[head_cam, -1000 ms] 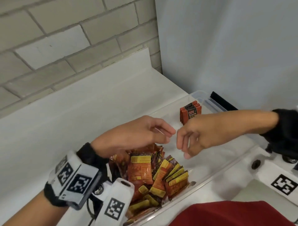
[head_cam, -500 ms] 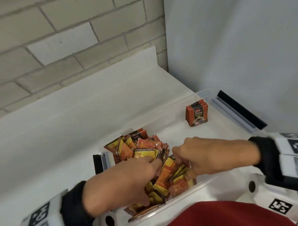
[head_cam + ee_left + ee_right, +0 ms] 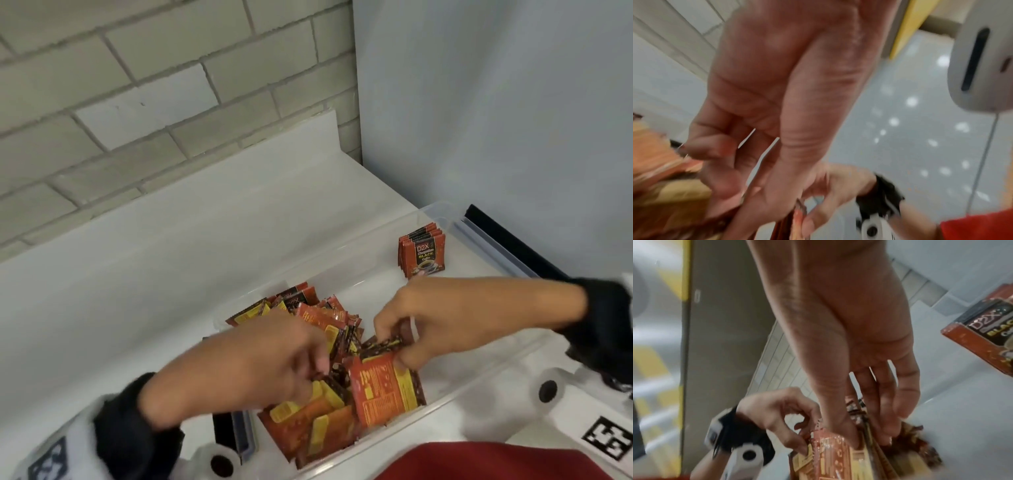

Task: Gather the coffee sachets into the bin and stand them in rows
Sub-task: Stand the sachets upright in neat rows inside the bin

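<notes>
A clear plastic bin (image 3: 486,387) lies on a white shelf. A loose heap of orange and yellow coffee sachets (image 3: 318,425) fills its near end. A short row of sachets (image 3: 422,255) stands upright at its far end, also seen in the right wrist view (image 3: 986,332). My right hand (image 3: 394,342) pinches the top edges of a few sachets (image 3: 387,387) between thumb and fingers (image 3: 888,431). My left hand (image 3: 308,366) reaches into the heap beside it, its fingers (image 3: 797,443) curled round sachet edges. The left wrist view is blurred.
A grey brick wall (image 3: 137,102) rises behind the shelf and a pale blue wall (image 3: 496,102) stands to the right. The bin's black clips (image 3: 507,236) (image 3: 226,435) sit at both ends. The bin floor between heap and row is bare. Red clothing (image 3: 479,462) shows at the bottom.
Both hands have come down from above the bin into the heap. The right hand has taken hold of a few sachets and lifted their tops; the left hand dug in beside it.
</notes>
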A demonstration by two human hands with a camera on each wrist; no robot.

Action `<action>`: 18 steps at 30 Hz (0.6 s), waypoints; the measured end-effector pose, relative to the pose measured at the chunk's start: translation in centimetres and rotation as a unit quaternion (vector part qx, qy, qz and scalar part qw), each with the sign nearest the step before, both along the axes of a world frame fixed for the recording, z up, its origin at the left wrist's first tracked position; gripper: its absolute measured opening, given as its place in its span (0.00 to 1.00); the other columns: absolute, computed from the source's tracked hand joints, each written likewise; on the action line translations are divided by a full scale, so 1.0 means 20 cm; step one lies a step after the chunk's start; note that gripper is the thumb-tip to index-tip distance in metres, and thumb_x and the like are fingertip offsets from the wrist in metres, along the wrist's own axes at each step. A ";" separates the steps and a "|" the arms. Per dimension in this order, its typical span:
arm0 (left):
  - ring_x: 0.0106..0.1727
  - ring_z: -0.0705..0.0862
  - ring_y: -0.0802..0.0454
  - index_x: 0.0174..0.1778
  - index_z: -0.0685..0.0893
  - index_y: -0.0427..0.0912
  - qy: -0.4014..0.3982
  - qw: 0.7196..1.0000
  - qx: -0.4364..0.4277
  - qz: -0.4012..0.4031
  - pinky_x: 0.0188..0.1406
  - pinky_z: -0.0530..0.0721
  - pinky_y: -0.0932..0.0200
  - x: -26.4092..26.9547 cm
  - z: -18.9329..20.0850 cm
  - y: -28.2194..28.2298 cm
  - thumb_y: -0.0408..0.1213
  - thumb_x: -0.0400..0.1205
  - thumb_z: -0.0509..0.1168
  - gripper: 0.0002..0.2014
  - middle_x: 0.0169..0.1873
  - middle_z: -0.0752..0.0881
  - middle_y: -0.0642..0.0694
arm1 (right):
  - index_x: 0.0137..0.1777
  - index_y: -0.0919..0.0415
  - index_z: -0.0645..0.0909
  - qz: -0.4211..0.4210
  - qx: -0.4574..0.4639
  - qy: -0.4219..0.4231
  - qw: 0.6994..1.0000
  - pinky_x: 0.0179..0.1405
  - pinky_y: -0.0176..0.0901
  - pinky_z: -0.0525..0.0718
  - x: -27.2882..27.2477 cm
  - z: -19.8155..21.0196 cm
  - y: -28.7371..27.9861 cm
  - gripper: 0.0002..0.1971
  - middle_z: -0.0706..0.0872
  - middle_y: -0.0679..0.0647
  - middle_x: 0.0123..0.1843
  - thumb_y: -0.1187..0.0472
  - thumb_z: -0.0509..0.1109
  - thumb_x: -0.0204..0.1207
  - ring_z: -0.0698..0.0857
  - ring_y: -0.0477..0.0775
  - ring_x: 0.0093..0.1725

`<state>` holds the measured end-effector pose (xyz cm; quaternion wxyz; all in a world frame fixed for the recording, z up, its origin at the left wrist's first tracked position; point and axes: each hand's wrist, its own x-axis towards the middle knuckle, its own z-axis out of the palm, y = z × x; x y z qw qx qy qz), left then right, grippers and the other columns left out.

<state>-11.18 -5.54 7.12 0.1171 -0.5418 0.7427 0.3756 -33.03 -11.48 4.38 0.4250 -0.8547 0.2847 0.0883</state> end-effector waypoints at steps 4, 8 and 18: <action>0.35 0.82 0.69 0.49 0.88 0.59 0.108 0.992 -0.015 0.058 0.35 0.77 0.72 0.07 0.15 -0.09 0.37 0.79 0.71 0.09 0.34 0.85 0.58 | 0.51 0.56 0.85 -0.054 0.111 -0.069 0.990 0.57 0.32 0.80 -0.02 0.07 -0.05 0.05 0.89 0.43 0.50 0.57 0.73 0.77 0.85 0.34 0.50; 0.46 0.89 0.53 0.53 0.90 0.52 0.208 0.974 0.000 0.092 0.48 0.88 0.49 0.08 0.23 -0.18 0.41 0.79 0.72 0.07 0.46 0.89 0.46 | 0.49 0.62 0.80 -0.133 0.168 -0.168 0.962 0.56 0.37 0.83 0.01 0.09 -0.07 0.01 0.90 0.49 0.47 0.65 0.68 0.79 0.87 0.47 0.50; 0.47 0.89 0.51 0.60 0.84 0.41 0.471 0.819 -0.073 0.320 0.47 0.88 0.58 0.08 0.19 -0.44 0.55 0.75 0.61 0.25 0.47 0.92 0.43 | 0.64 0.64 0.73 -0.338 0.301 -0.399 0.798 0.45 0.42 0.89 0.11 0.16 -0.24 0.11 0.90 0.57 0.48 0.67 0.62 0.82 0.90 0.51 0.48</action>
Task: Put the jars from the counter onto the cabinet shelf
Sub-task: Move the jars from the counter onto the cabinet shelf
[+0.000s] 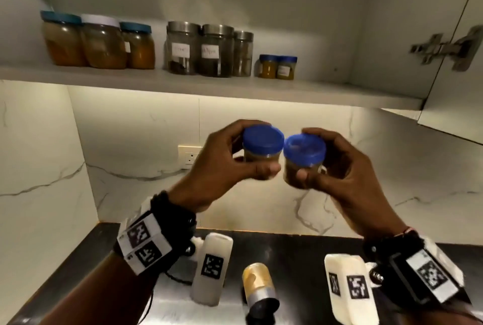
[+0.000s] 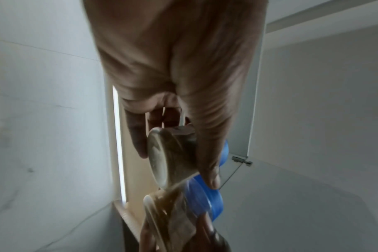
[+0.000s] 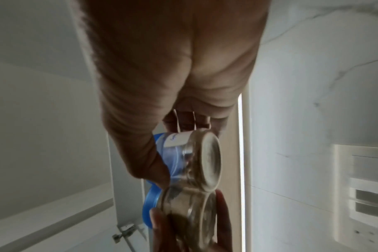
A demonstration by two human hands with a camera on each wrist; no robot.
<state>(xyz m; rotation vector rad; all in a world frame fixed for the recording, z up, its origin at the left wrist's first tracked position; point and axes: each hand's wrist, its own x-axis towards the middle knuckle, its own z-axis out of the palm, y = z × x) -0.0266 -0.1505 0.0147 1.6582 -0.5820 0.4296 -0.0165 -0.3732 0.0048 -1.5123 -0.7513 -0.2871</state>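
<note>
- On the dark table (image 1: 295, 254), towards its near edge, a gold and grey cylinder (image 1: 258, 285) is seen lying on its side; nothing else of the task's kind can be made out there.
- Above the table, the left jar (image 1: 262, 147) is clamped in the left hand (image 1: 222, 165), thumb curled across the glass and fingers wrapped behind; the blue lid is left uncovered.
- The right jar (image 1: 303, 160) is gripped likewise by the right hand (image 1: 337, 168); it is tilted a little towards the left jar, and the two lids are just beside each other, perhaps touching.
- Both jars are held in the air, below the front edge of the cabinet shelf (image 1: 261, 88).
- The step in hand is judged to be the lift to the shelf; the jars should be levelled, separated slightly so that they do not knock, and raised clear of the front edge before being pushed in.
- On the shelf, two small blue-lidded jars (image 1: 278, 66) are stood right of centre; the bare stretch towards the right end is judged the natural landing place, bases set flat before the grips are loosened.
- Further left, steel-lidded canisters (image 1: 209, 49) and large amber jars (image 1: 98, 41) are ranged along the back.
</note>
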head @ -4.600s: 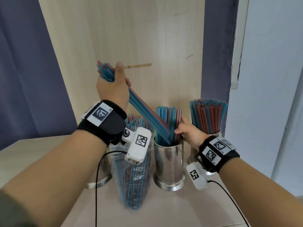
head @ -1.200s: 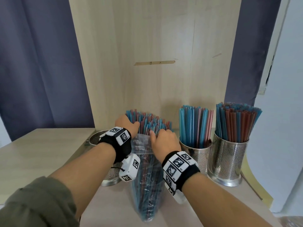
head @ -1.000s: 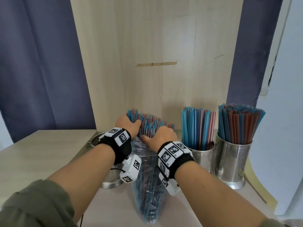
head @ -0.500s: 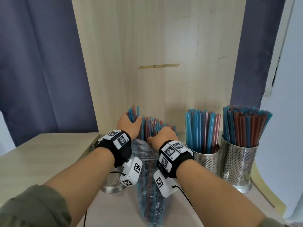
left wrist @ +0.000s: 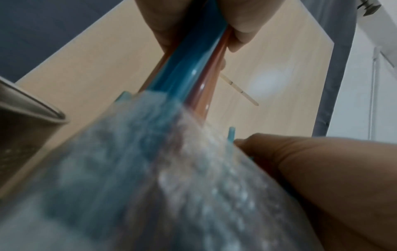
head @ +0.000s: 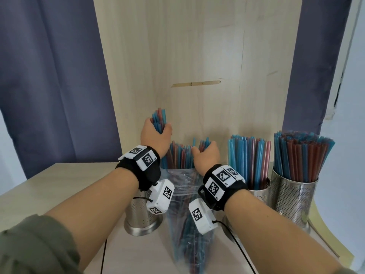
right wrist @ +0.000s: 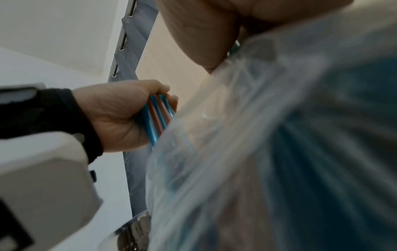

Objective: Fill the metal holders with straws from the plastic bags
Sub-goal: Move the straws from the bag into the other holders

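Note:
A clear plastic bag [head: 183, 206] of blue and red straws stands upright on the table. My left hand [head: 157, 133] grips a small bundle of straws [head: 159, 120] raised above the others in the bag. The left wrist view shows the bundle [left wrist: 191, 71] running from the bag [left wrist: 150, 169] up into my fingers [left wrist: 242, 25]. My right hand [head: 206, 154] grips the bag's top, fingers curled round the remaining straws [head: 180, 158]. An empty perforated metal holder [head: 138, 216] stands left of the bag, partly hidden by my left wrist.
Two metal holders on the right are packed with straws: the middle one [head: 258, 192] and the right one [head: 294, 200]. A wooden panel [head: 197, 56] rises close behind. Dark curtains hang on both sides. The table edge [head: 325, 246] runs along the right.
My left hand has closed on a bundle of straws and lifted it up out of the bag. My right hand has stayed on the bag's top.

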Tool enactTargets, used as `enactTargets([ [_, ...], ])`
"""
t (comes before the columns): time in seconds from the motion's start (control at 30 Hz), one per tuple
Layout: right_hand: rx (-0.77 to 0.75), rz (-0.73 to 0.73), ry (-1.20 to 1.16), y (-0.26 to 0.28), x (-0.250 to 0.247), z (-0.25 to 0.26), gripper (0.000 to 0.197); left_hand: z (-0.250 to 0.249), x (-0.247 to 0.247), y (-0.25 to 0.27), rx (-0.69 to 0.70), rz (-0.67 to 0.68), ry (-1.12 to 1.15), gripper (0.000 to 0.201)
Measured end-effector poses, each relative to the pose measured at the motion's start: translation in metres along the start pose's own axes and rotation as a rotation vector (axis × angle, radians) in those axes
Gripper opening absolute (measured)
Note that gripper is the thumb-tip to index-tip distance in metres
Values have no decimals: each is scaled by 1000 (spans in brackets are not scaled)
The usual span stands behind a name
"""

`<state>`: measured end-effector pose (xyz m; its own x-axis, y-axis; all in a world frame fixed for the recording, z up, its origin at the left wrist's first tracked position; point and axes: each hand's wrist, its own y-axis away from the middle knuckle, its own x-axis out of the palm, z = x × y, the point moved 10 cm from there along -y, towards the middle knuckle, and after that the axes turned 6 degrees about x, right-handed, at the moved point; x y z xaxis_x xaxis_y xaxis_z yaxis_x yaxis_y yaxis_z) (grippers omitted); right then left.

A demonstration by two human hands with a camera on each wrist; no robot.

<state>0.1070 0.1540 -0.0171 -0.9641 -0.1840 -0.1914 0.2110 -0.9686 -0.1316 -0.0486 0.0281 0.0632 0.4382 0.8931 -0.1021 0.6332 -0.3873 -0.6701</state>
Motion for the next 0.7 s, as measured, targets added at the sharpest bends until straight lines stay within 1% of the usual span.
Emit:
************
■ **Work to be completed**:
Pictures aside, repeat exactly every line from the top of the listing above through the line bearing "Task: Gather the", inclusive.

■ **The answer**:
[head_cam, -1000 ms] 
[head_cam, -500 ms] 
[head_cam + ee_left + ee_right, +0 ms] 

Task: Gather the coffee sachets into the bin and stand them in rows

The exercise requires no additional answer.